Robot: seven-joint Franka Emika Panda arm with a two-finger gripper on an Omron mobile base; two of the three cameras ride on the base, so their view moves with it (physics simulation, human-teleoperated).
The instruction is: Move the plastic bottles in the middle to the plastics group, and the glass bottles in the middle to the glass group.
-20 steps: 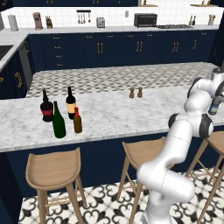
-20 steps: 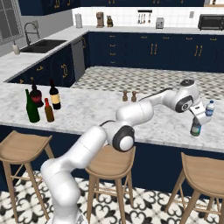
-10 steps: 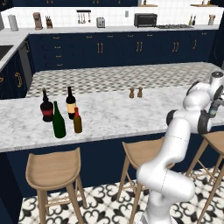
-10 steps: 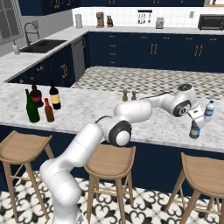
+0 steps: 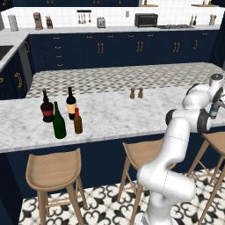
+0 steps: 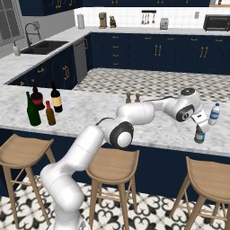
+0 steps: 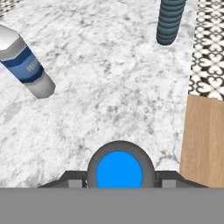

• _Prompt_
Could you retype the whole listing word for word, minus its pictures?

• _Reply_
Robot: seven-joint Franka Emika Panda arm with a two-finger gripper on an Omron mobile base; two of the three cameras ride on the base, so their view moves with it (physics simulation, human-teleoperated).
The instruction is: Move the plastic bottles in the middle to the plastics group, and the glass bottles in the middle to the glass group.
-20 steps: 
-20 steps: 
-10 steps: 
-10 steps: 
+0 steps: 
+0 steps: 
+0 steps: 

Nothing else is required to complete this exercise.